Glioblastoma Drug Discovery Group The Kwatra Laboratory

Recent News

Press Release: Kwatra Lab publishes its findings on osimertinib’s efficacy against EGFRvIII+ glioblastoma in preclinical models.
June 23, 2020

On June 2, 2020, Dr. Kwatra and his collaborators published their findings on osimertinib’s efficacy against EGFRvIII+ glioblastoma in the …
Press Release: Dr. Kwatra submits R01 grant to the NCI for his study entitled “Phase II trial of osimertinib in newly diagnosed GBM patients expressing EGFRvIII.”
June 6, 2018

Dr. Madan Kwatra, Director of Glioblastoma Drug Discovery Group, is pleased to announce his recent R01 grant submission to the …
Press Release: Musella Foundation Fellowships for Glioblastoma Drug Development
April 4, 2018

The Musella Foundation has again graciously funded fellowships for two Duke University students, Josh Engel and Caroline Maretz, to …

The Kwatra Lab

Here at the Kwatra Lab, we are working to find targeted therapies for patients with glioblastoma (GBM). GBM is among the most aggressive and common primary brain tumors in adults. GBM patients have an extremely poor prognosis, and none of the current treatments (including surgery, radiation, and chemotherapy) have been able to extend median survival beyond fifteen months. The goal of our laboratory is to modify the current standard of care for GBM patients by replacing the chemotherapy/radiation step with targeted therapy.

To develop targeted therapy, we must know the molecular pathways driving tumor growth. These pathways are likely to differ among GBM patients because GBMs are heterogeneous. Recent molecular characterization of GBMs by The Cancer Genome Atlas (TCGA) resulted in the identification of four major subtypes: classical, mesenchymal, proneural, and neural. It is likely that each subtype will be found to be heterogeneous upon additional molecular characterization. Indeed this appears to be the case. We recently characterized a panel of twenty patient-derived glioblastoma xenografts (PDGXs) according to TCGA criteria, followed by proteomic characterization of the PDGXs and their corresponding primary tumors.

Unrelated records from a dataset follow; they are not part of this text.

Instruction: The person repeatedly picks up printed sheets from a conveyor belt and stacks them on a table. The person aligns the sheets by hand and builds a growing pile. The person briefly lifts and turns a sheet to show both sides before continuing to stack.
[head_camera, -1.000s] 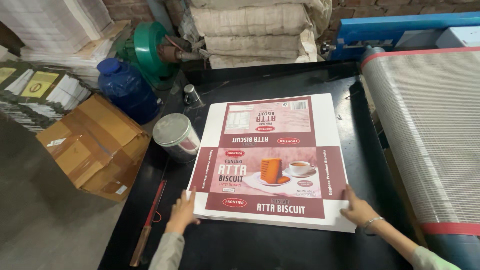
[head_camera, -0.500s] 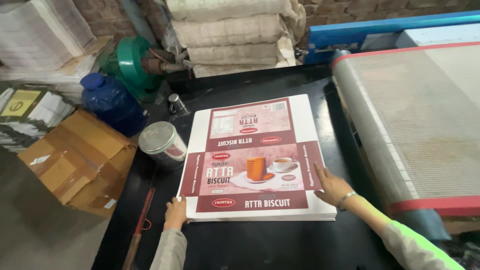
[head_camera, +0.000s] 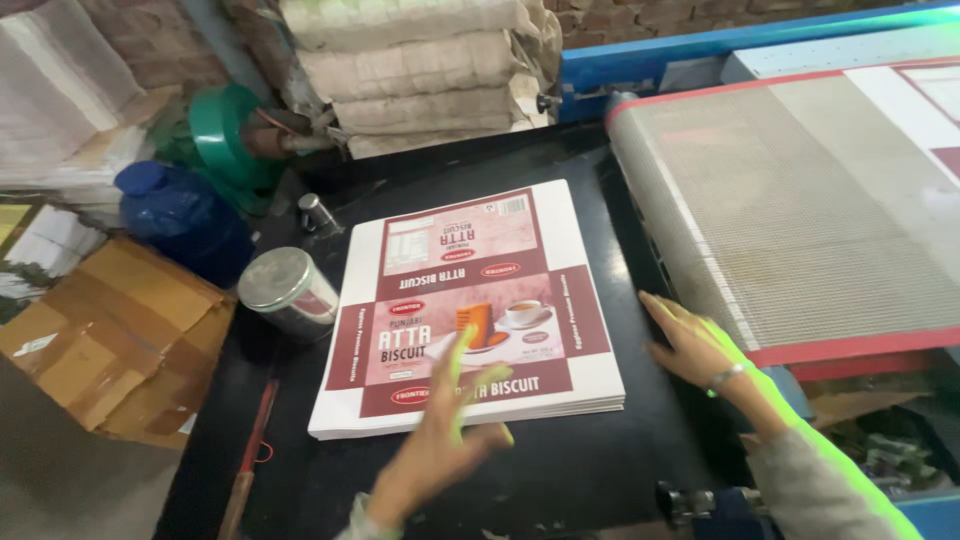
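Both hands are now lifting clear of the stack of printed carton sheets (head_camera: 470, 310), where half a second ago each was pressing against a near corner of it; the squaring-up contact is over, and the stack is lying alone and neatly aligned on the black tabletop (head_camera: 560, 470). The left hand (head_camera: 445, 440) is hovering above the near edge of the stack, blurred with motion, its fingers (head_camera: 462, 352) spread open and holding nothing, pointing forward over the printed top sheet. The right hand (head_camera: 695, 345) is hanging to the right of the stack, apart from it, between the stack's right edge and the mesh conveyor belt (head_camera: 800, 210); its fingers are also splayed open and empty, with a thin bracelet showing at the wrist. The stack itself is sitting in the middle of the tabletop, its far end turned slightly to the right, flat white margins framing the maroon and pink print. Just beside its left edge a metal tin (head_camera: 290, 290) is lying tilted on its side, and near the tabletop's left border a red-handled tool (head_camera: 250, 460) is resting. Beyond the tin a blue canister (head_camera: 180, 215) and a green motor housing (head_camera: 225, 135) are standing, with flattened brown cardboard (head_camera: 110, 340) on the floor to the left and filled sacks (head_camera: 420, 70) piled behind.
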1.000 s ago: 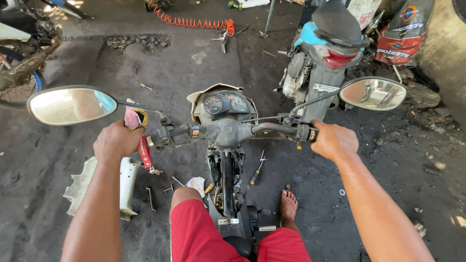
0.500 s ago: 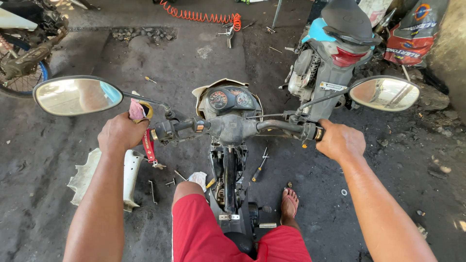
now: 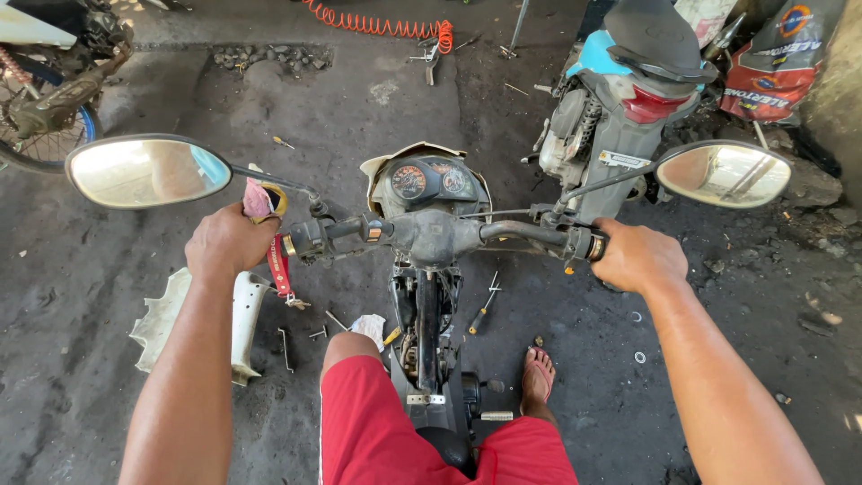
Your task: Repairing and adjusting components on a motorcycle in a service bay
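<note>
Hands unmoved; left hand (image 3: 229, 241) fingers gripping handlebar (image 3: 449, 232); right hand (image 3: 636, 258) likewise.

Left side: the left hand (image 3: 229, 242) grips the bar end; a mirror (image 3: 148, 171) on its stalk stands just above, and a red strap (image 3: 280, 267) hangs beside it.
Right side: the right hand (image 3: 636, 258) is wrapped on its grip, under the right mirror (image 3: 724, 173).
Ahead: the instrument cluster (image 3: 429, 182) blocks the middle; a parked scooter (image 3: 620, 99) crowds the right.
Floor, left: a white panel (image 3: 171, 319) and loose tools lie there.
Floor, front-left: open concrete (image 3: 341, 99).
</note>
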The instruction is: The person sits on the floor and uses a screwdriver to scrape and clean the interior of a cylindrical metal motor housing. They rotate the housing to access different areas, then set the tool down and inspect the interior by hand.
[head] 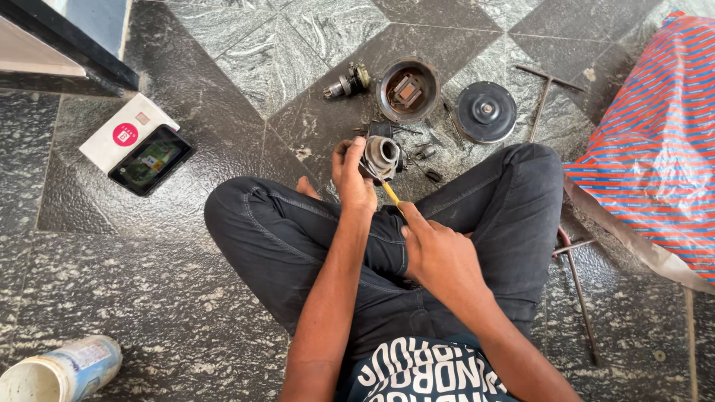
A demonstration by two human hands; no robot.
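Grey-metal and round, a small motor housing point(382, 154) sits in the left hand point(353, 177), whose fingers curl around its side and hold it above the crossed legs in dark jeans point(283, 231). The right hand point(438, 253) is closed around a yellow-handled screwdriver point(391, 193), its tip at the housing's lower edge. Just beyond the housing, on the speckled stone floor point(186, 298), lie a bowl-shaped dark casing point(408, 90), a flat round cover point(486, 112), a small geared shaft point(347, 82) and loose small parts point(426, 155), close together. A T-handled wrench point(547, 93) lies beside the cover, another long rod tool point(579, 290) by the right knee. A striped plastic sack point(655, 149) crowds the right side; a phone point(150, 160) on a white box point(123, 130) and a plastic tub point(59, 370) lie well apart to the left.
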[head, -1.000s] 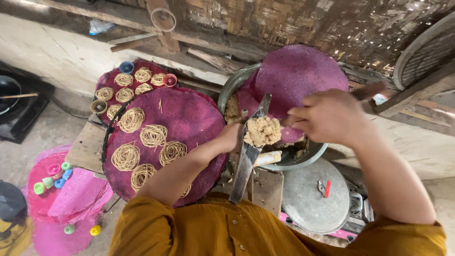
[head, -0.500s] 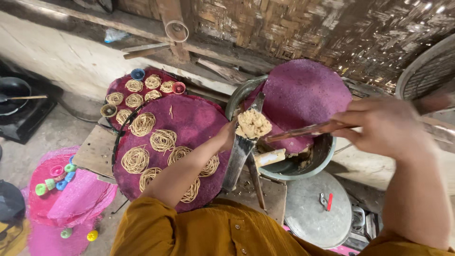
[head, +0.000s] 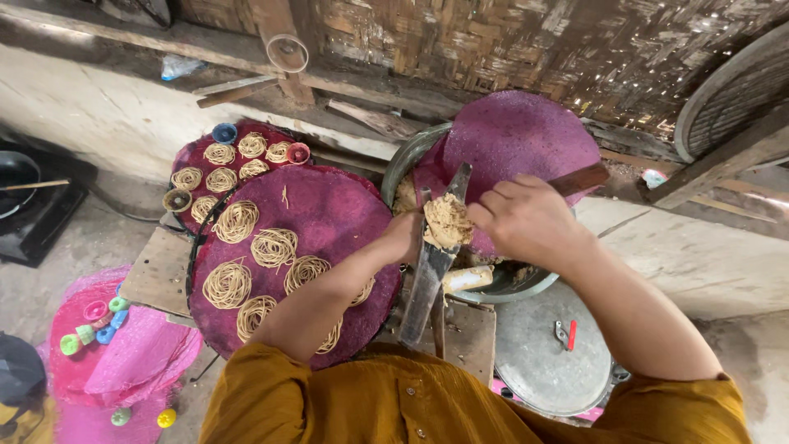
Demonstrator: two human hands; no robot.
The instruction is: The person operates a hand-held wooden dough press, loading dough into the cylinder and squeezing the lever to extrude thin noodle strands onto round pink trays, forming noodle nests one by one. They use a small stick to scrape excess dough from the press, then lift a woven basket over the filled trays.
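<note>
Loading step, I'd judge: left hand grips the metal press just right of the purple mat, right hand fingers pinched on dough atop it; next, careful packing down.

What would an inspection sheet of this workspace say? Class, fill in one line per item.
Surface: wooden board under the near round purple mat.
Job's things: dough lump on metal press; noodle coils on mat.
Clutter: metal lid, coloured caps on pink netting.
Grippers: left hand at press; right hand, fingers on dough.
Cables: nothing seen.
Surroundings: woven bamboo wall, metal basin.
</note>
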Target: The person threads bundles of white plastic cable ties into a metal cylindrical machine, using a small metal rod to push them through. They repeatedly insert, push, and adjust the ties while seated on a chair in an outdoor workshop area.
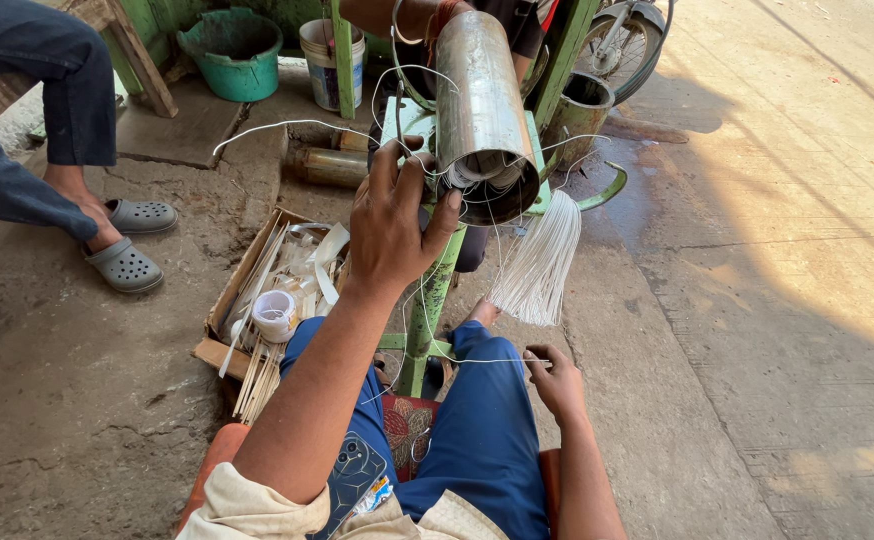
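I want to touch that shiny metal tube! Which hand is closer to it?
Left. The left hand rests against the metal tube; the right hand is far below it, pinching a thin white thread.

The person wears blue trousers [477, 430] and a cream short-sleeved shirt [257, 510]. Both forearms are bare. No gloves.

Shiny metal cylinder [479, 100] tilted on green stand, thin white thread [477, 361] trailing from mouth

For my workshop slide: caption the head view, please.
Left hand grips a steel cylinder on a green stand; right hand pinches white thread.
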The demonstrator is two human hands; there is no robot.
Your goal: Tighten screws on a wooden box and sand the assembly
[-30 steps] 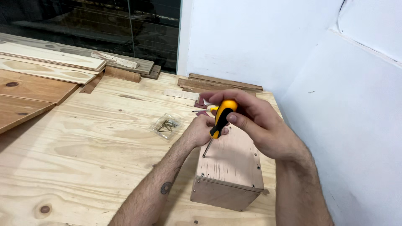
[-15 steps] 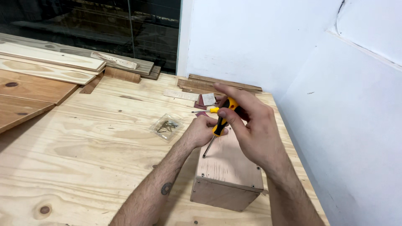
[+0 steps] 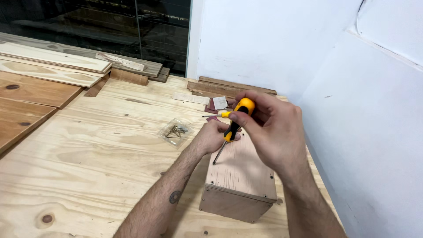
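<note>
Hands (image 3: 269,128) grip yellow-black screwdriver (image 3: 234,121) over rectangular plywood box (image 3: 240,174).

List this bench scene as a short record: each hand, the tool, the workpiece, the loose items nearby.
right hand: grips the screwdriver's handle from above
left hand: rests on the wooden box, beside the shaft
screwdriver: yellow and black handle, tilted, tip down on the box top
wooden box: lies on the plywood bench, near the white wall
bag of screws: clear, left of the box
planks: stacked at far left
</note>
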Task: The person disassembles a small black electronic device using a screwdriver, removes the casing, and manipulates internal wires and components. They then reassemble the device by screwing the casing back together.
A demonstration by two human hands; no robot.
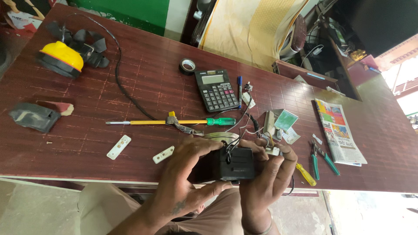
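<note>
Head cam: we've got both hands clamped on a small black plastic box point(234, 164) with wires, near table edge — left hand point(187, 174), right hand point(265, 174). Looks like mid-repair; next probably needs the long yellow-shafted, green-handled screwdriver point(174, 122) lying just beyond.

Looks like a small electrical repair workshop, honestly. The worn dark-red tiled-pattern surface point(130, 78) is littered with repair gear: a long screwdriver with a yellow shaft and green handle point(174, 122), green-handled pliers point(321, 157), a roll of black insulating tape point(187, 66), loose wires, small circuit boards point(285, 120) and a black desk calculator point(216, 89). Folded newspaper point(339, 130) on the side too.
</note>
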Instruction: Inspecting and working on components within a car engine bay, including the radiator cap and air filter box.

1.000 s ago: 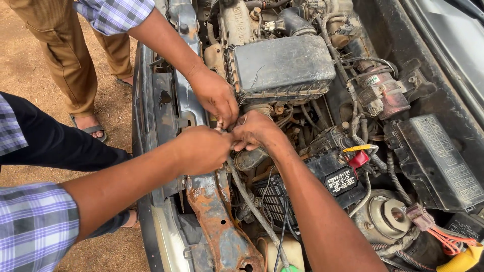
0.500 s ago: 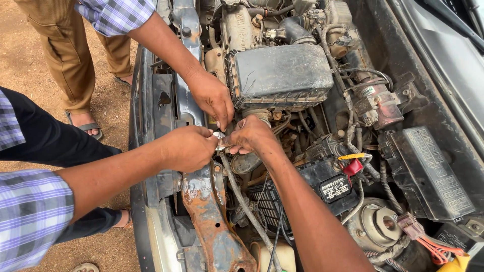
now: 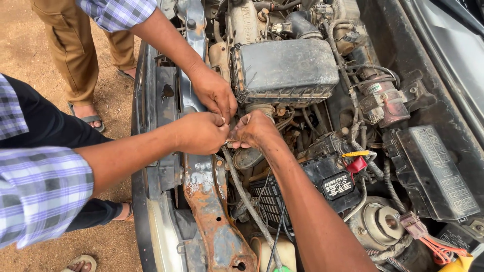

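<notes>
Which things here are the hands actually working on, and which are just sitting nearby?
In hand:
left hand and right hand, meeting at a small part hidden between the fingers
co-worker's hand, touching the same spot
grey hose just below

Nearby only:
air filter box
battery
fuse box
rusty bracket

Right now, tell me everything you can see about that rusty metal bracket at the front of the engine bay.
The rusty bracket is a flat steel strip, orange-brown with flaking grey patches, running from the grey crossmember down toward the bumper. Small holes are punched along its lower part. It looks fixed in place, slightly angled. A dark hose runs alongside its right edge. The left hand hovers just above its top end; contact cannot be told.
</notes>
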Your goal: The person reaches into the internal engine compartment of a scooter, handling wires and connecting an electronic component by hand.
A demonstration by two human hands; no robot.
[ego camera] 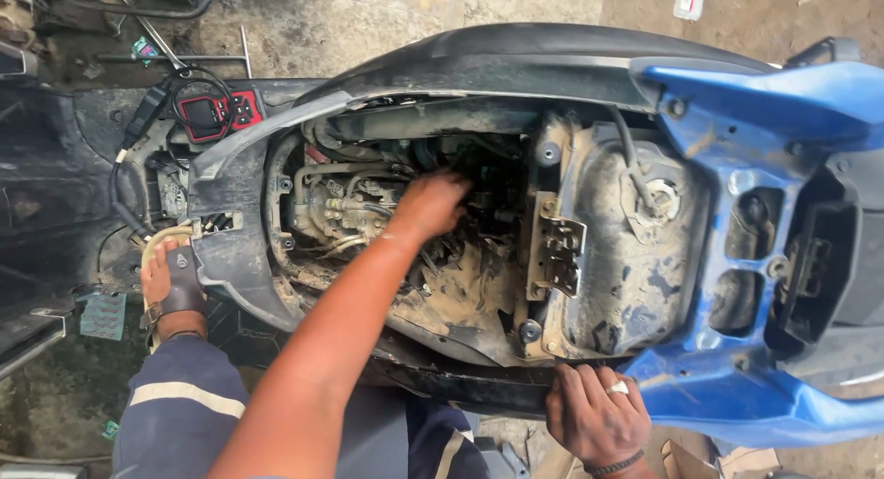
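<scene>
A scooter with its seat off lies open below me, its dusty engine bay [368, 212] showing hoses, wires and metal parts. My left hand [428, 203] reaches deep into the bay, and its fingertips are hidden among the dark parts at the middle. Whether it holds anything cannot be seen. My right hand [594, 414], with a ring and a wrist band, grips the near black edge of the scooter body [460, 387], fingers curled over it.
A dusty fuel tank [626, 249] with a latch bracket [557, 249] sits right of the bay. Blue rear body panels [783, 101] lie further right. A red handheld device [221, 110] with a cable rests at upper left. My sandalled foot [170, 281] stands on the ground.
</scene>
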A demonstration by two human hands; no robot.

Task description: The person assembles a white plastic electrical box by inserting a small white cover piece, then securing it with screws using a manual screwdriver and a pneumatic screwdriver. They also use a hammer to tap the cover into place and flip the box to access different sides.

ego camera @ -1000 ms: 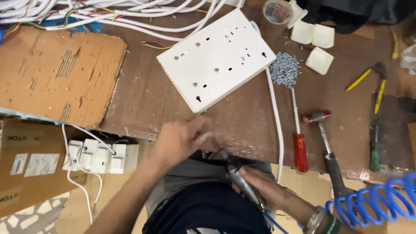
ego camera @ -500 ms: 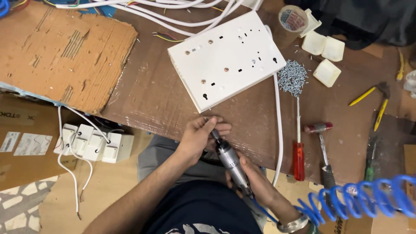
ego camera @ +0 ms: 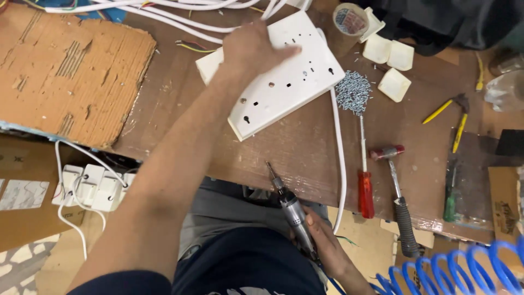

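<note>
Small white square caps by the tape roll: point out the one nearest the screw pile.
The lowest cap, alone right of the screw pile; the other two sit higher, side by side.

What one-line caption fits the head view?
Left hand on white switch plate; right hand holds powered screwdriver.

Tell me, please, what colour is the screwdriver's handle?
Red, on the screwdriver lying on the table; the head view shows it.

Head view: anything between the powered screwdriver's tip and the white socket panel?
Nothing: in the head view, only bare brown tabletop separates the powered screwdriver in the right hand from the white socket panel.
</note>
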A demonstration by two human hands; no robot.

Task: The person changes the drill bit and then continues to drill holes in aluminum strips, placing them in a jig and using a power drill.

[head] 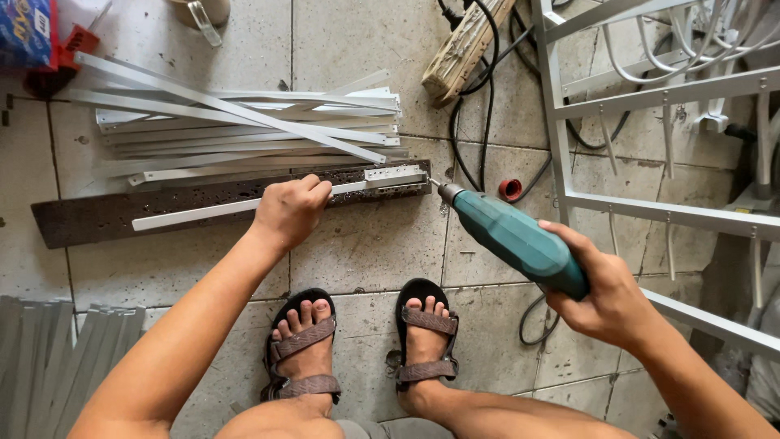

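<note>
Here the left hand is clenched down on a white metal strip, pinning it to a dark, pitted wooden board that lies on the tiled floor. Its fingertips curl under and are hidden, and the hand itself covers the middle of the strip. The right hand grasps a teal power drill; the palm hides the handle and trigger, and the drill bit is too small and thin to make out clearly, though it sits just at the strip's right end, by the board's edge.

Beyond the board lies a loose pile of white strips, its left ends crossing out towards a blue and red object cut off at the top left corner. A grey ribbed stack is cut off at the bottom left. On the right a white metal frame runs out of view, with black cables and a block of wood near it, and a small red cap just beside the drill's nose.

Bare tiles lie between the board and the two sandalled feet; the frame crowds the right hand closely.
</note>
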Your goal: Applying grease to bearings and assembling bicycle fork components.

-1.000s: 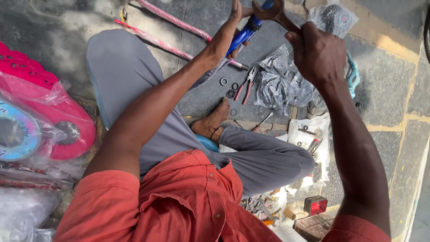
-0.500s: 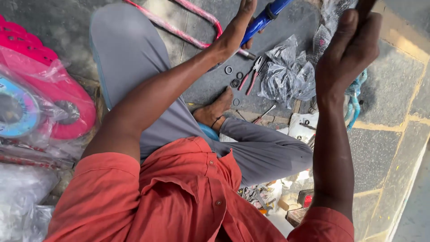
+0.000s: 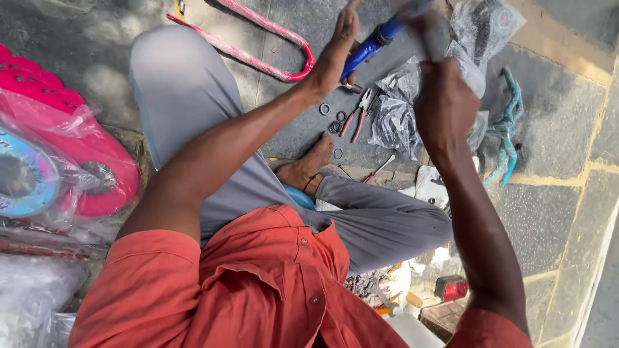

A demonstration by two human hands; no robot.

We also found that epidermal growth factor receptor (EGFR), which is one of the major proteins dys-regulated in GBM, is activated in seven PDGX (see our the preclinical models tab). It is our hope we can continue to use our preclinical models to find therapies for GBM patients using our strategy detailed below.

Our Strategy:

Classify and Conquer. Classify GBMs into subsets that utilize a similar molecular machinery for their growth (identified using proteomics and genetic approaches) and use drugs (both known and new) to block both primary and secondary growth pathways. Please see the above graphic.

Our Mission:

To modify the current standard of care for GBM patients to decrease tumor recurrence and increase patient survival by developing targeted therapies based on tumors’ molecular profiles.

Ongoing GBM Drug Development Projects

Brain-penetrating irreversible EGFR tyrosine kinase inhibitor for the subset of GBMs with activated EGFR—funded by the NIH
Development of an FDA-approved NK1R blocker for the subset of GBMs with activated NK1R—funded by Helsinn

Left: Sagittal T1-weighted MRI showing normal brain.
adapted from http://uprightdoctor.files.wordpress.com/2012/01/normal-brain-mri.jpg

Middle left: Sagittal T1-weighted MRI showing a peripherally enhancing, centrally necrotic glioblastoma located in the frontal lobe causing significant swelling of surrounding tissue.
adapted from http://cdn.medgadget.com/img/GBM_sagittal_MRI.jpg

Middle right: Sagittal T1-weighted MRI showing peripherally enhancing, centrally necrotic glioblastoma located in the temporal lobe causing mass effect on surrounding tissue.
adapted from http://akneurosurgery.com/img/cases/braintumor.jpg

Right: Sagittal T1-weighted MRI showing an occipital lobe glioblastoma tumor in a pediatric patient.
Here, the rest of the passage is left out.